[Material provided]:
Content starts
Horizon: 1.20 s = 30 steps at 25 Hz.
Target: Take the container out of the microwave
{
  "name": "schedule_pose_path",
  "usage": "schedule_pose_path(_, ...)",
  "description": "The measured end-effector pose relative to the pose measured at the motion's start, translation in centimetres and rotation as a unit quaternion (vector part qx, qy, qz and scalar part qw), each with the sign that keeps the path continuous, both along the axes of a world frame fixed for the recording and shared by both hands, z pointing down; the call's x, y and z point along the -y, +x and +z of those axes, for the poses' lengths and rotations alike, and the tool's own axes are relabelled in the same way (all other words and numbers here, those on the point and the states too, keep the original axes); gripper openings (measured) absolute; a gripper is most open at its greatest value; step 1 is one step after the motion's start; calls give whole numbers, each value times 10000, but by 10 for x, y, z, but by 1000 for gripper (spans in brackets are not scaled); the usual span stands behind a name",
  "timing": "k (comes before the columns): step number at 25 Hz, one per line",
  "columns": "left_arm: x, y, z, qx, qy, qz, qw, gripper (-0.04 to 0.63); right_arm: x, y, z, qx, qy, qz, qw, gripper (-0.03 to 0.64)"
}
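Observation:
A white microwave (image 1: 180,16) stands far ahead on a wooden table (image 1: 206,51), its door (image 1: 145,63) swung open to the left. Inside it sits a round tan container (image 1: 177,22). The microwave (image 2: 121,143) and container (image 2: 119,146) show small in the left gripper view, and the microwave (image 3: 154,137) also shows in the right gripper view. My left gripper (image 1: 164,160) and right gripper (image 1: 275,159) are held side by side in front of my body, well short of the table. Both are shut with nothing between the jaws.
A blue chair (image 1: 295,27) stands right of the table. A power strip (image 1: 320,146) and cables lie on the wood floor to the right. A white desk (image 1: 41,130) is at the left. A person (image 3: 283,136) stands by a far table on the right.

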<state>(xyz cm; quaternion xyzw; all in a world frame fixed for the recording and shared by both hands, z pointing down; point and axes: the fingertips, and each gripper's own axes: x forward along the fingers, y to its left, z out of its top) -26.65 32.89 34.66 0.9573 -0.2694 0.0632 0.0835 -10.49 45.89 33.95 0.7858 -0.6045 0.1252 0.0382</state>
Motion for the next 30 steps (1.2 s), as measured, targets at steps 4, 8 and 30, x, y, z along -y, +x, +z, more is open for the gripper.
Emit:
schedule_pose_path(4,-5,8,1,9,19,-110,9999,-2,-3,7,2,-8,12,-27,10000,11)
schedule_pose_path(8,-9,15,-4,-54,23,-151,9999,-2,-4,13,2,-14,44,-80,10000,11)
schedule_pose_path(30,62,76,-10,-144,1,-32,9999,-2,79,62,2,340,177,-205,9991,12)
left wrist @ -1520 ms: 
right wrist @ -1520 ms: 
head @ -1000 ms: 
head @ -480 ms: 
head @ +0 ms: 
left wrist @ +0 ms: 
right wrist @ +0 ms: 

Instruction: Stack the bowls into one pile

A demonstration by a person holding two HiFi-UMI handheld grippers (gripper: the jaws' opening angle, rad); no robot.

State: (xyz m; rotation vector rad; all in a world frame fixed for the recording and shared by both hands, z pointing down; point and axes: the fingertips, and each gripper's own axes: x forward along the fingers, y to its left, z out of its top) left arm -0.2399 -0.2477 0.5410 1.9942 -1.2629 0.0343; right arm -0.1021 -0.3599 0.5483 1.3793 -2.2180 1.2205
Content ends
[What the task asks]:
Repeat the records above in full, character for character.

[Written answer]:
Horizon: 1.20 s = 30 steps at 25 Hz.
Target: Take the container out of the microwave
{
  "name": "schedule_pose_path",
  "usage": "schedule_pose_path(_, ...)",
  "description": "The measured end-effector pose relative to the pose measured at the motion's start, translation in centimetres and rotation as a unit quaternion (vector part qx, qy, qz and scalar part qw), each with the sign that keeps the path continuous, both along the axes of a world frame fixed for the recording and shared by both hands, z pointing down; the call's x, y and z point along the -y, +x and +z of those axes, for the poses' lengths and rotations alike, and the tool's own axes are relabelled in the same way (all other words and numbers here, those on the point and the states too, keep the original axes); gripper openings (measured) absolute; a gripper is most open at its greatest value; step 1 is one step after the motion's start; calls give whole numbers, each value times 10000, but by 10 for x, y, z, but by 1000 for gripper (spans in brackets are not scaled); the usual span stands behind a name",
  "timing": "k (comes before the columns): step number at 25 Hz, one per line",
  "columns": "left_arm: x, y, z, qx, qy, qz, qw, gripper (-0.04 to 0.63); right_arm: x, y, z, qx, qy, qz, qw, gripper (-0.03 to 0.64)"
}
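Observation:
A white microwave (image 1: 180,16) stands far ahead on a wooden table (image 1: 206,51), its door (image 1: 145,63) swung open to the left. Inside it sits a round tan container (image 1: 177,22). The microwave (image 2: 121,143) and container (image 2: 119,146) show small in the left gripper view, and the microwave (image 3: 154,137) also shows in the right gripper view. My left gripper (image 1: 164,160) and right gripper (image 1: 275,159) are held side by side in front of my body, well short of the table. Both are shut with nothing between the jaws.
A blue chair (image 1: 295,27) stands right of the table. A power strip (image 1: 320,146) and cables lie on the wood floor to the right. A white desk (image 1: 41,130) is at the left. A person (image 3: 283,136) stands by a far table on the right.
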
<state>(xyz cm; quaternion xyzw; all in a world frame fixed for the recording and shared by both hands, z pointing down; point and axes: the fingertips, and each gripper's own axes: x forward along the fingers, y to its left, z out of its top) -26.65 32.89 34.66 0.9573 -0.2694 0.0632 0.0835 -10.49 45.89 33.95 0.7858 -0.6045 0.1252 0.0382</state>
Motion for the next 30 steps (1.2 s), as measured, targets at steps 4, 8 and 30, x, y, z along -y, +x, +z, more is open for the gripper.
Emit:
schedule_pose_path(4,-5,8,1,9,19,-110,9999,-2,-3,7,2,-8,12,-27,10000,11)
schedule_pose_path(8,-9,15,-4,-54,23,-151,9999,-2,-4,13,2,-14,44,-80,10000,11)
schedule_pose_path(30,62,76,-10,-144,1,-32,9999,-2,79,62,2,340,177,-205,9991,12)
left wrist @ -1520 ms: 
right wrist @ -1520 ms: 
head @ -1000 ms: 
head @ -480 ms: 
head @ +0 ms: 
left wrist @ +0 ms: 
right wrist @ +0 ms: 

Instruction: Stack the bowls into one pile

A demonstration by a person holding two HiFi-UMI handheld grippers (gripper: the jaws' opening angle, rad); no robot.

State: (xyz m; rotation vector rad; all in a world frame fixed for the recording and shared by both hands, z pointing down; point and axes: the fingertips, and each gripper's own axes: x forward along the fingers, y to its left, z out of its top) left arm -0.2399 -0.2477 0.5410 1.9942 -1.2629 0.0343; right arm -0.1021 -0.3599 0.5483 1.3793 -2.2180 1.2205

The answer contains nothing further.